_WORK REQUIRED_
Which lines in the listing below contain the word "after"? Copy each one.

===== SUPPLIED DATA

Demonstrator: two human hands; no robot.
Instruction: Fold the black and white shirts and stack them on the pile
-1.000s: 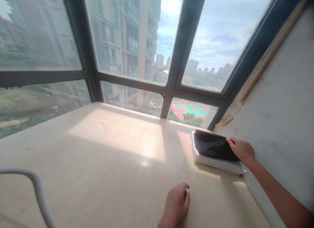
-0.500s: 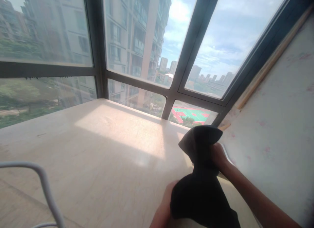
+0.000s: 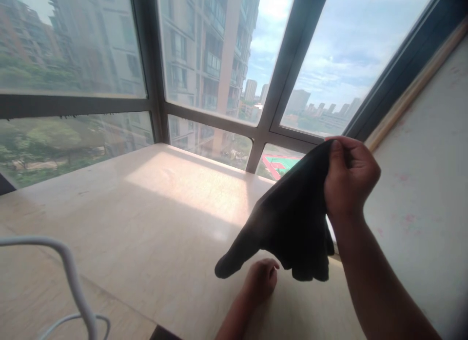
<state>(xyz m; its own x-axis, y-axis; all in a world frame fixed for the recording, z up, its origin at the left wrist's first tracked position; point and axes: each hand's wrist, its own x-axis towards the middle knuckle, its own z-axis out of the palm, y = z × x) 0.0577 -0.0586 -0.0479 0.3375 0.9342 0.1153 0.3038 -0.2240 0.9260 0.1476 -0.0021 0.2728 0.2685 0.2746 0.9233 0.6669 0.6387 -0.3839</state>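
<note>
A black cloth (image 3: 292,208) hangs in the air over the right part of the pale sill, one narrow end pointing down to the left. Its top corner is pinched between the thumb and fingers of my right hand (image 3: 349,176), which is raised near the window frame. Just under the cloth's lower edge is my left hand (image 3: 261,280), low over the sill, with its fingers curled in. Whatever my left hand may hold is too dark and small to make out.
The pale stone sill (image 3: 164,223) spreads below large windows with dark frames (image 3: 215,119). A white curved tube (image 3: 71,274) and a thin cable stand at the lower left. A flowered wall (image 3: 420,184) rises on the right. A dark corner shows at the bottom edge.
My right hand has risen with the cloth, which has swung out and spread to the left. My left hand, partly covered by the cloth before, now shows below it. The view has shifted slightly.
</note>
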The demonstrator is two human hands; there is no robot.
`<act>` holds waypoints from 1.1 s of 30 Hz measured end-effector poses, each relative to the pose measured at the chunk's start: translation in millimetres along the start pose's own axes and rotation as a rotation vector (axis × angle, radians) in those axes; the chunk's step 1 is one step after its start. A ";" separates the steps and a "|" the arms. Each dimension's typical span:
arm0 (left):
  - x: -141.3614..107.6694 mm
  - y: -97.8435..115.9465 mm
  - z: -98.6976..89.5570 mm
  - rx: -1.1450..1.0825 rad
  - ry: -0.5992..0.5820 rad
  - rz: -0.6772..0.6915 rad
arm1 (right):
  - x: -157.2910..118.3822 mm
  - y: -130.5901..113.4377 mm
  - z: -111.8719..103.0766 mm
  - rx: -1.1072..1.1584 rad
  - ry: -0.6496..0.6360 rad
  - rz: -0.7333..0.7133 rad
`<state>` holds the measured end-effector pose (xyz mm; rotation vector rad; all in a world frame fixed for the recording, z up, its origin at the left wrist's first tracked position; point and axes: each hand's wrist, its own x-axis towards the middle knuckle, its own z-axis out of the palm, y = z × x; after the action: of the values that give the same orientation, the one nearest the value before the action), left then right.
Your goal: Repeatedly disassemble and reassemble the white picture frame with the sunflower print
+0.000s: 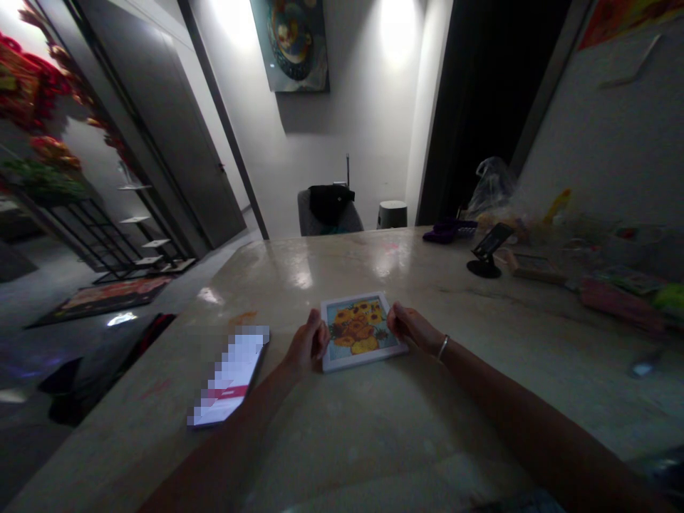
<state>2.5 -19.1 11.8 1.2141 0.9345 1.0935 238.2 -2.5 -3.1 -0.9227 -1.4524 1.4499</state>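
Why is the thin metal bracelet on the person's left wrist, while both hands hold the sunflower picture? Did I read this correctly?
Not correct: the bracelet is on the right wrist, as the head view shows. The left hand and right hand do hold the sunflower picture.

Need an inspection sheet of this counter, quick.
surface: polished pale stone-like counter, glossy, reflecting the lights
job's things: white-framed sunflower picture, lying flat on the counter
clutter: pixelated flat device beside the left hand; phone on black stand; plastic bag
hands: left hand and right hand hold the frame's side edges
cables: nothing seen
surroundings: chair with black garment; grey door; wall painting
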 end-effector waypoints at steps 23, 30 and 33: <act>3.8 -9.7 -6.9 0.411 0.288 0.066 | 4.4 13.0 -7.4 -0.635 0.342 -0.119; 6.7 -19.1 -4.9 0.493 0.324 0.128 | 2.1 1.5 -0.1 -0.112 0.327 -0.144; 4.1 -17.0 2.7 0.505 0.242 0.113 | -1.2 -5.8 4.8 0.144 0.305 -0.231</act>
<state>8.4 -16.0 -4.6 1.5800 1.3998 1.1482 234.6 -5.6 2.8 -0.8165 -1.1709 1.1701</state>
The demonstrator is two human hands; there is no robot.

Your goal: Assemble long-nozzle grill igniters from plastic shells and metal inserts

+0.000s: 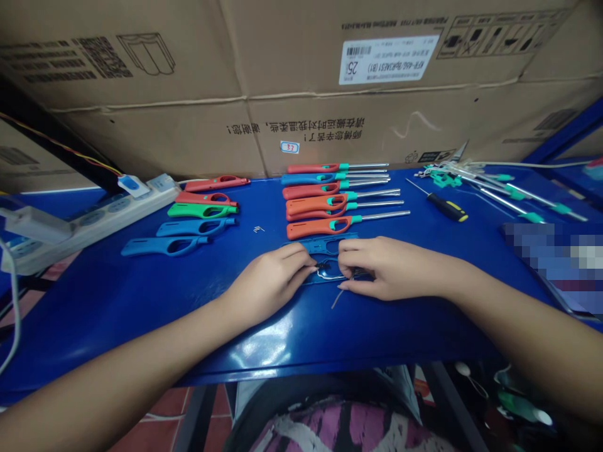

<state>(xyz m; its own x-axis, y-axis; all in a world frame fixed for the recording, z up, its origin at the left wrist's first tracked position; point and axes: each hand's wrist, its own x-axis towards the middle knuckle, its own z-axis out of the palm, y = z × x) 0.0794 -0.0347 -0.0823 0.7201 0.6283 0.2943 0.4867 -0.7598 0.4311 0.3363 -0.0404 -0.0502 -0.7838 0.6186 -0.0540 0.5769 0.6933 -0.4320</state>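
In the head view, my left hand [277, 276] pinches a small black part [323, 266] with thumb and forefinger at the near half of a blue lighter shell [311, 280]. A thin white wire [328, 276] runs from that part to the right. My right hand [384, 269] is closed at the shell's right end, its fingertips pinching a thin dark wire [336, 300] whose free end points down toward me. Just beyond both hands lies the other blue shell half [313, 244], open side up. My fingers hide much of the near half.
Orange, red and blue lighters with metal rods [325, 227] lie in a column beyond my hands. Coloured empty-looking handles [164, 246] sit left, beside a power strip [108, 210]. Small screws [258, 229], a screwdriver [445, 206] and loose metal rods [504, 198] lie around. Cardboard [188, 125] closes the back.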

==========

_RESULT OF THIS TASK_
`<act>` holds waypoints from 1.1 s of 30 Hz measured end-effector poses, each relative to the pose measured at the chunk's start: translation in millimetres along the start pose's own axes and rotation as a rotation vector (axis × angle, radians) in those axes; the chunk's step 1 is one step after its start. A ";" separates the steps and a "|" the arms. Each dimension's typical span:
`<state>` holds the measured end-effector pose (xyz mm; rotation vector rad; all in a world frame fixed for the recording, z up, its origin at the left wrist's first tracked position; point and axes: each hand's wrist, its own x-axis towards the middle knuckle, its own z-axis out of the palm, y = z × x; after the action: of the values that give the same orientation, the one nearest the value before the action), left then right.

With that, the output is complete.